• Assigned task: Every line of the data is to be retyped exactly.

═════ Dataset content

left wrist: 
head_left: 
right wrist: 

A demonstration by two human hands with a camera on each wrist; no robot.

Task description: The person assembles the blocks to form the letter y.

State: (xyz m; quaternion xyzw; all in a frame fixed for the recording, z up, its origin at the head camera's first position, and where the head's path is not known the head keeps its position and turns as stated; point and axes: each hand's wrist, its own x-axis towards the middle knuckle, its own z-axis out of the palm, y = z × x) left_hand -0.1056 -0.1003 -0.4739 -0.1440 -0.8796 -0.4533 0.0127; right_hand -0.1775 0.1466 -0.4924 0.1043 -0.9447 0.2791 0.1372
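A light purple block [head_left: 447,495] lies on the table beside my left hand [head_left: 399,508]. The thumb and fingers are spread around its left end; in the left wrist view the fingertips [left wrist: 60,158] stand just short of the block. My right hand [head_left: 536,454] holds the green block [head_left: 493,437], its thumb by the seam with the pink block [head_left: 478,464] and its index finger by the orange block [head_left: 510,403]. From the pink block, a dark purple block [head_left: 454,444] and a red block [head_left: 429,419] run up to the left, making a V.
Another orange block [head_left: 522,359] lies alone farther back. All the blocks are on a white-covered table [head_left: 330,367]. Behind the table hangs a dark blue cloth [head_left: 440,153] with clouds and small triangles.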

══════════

• Solved exercise:
left wrist: 
head_left: 
right wrist: 

A demonstration by two human hands with a camera on each wrist; no robot.

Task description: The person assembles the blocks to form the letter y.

State: (xyz m; quaternion xyzw; all in a frame fixed for the recording, z up, its origin at the head camera's first position, and where the head's path is not known the head keeps its position and turns as stated; point and axes: each hand's wrist, its own x-axis towards the middle knuckle, its own z-axis out of the palm, y = z × x) left_hand -0.1056 -0.1003 -0.4739 -0.1440 -0.8796 -0.4533 0.0127; right_hand -0.1775 0.1466 -0.4924 0.1043 -0.9447 0.2791 0.1372
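A light purple block [head_left: 447,495] lies on the table beside my left hand [head_left: 399,508]. The thumb and fingers are spread around its left end; in the left wrist view the fingertips [left wrist: 60,158] stand just short of the block. My right hand [head_left: 536,454] holds the green block [head_left: 493,437], its thumb by the seam with the pink block [head_left: 478,464] and its index finger by the orange block [head_left: 510,403]. From the pink block, a dark purple block [head_left: 454,444] and a red block [head_left: 429,419] run up to the left, making a V.
Another orange block [head_left: 522,359] lies alone farther back. All the blocks are on a white-covered table [head_left: 330,367]. Behind the table hangs a dark blue cloth [head_left: 440,153] with clouds and small triangles.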

This exercise is finished.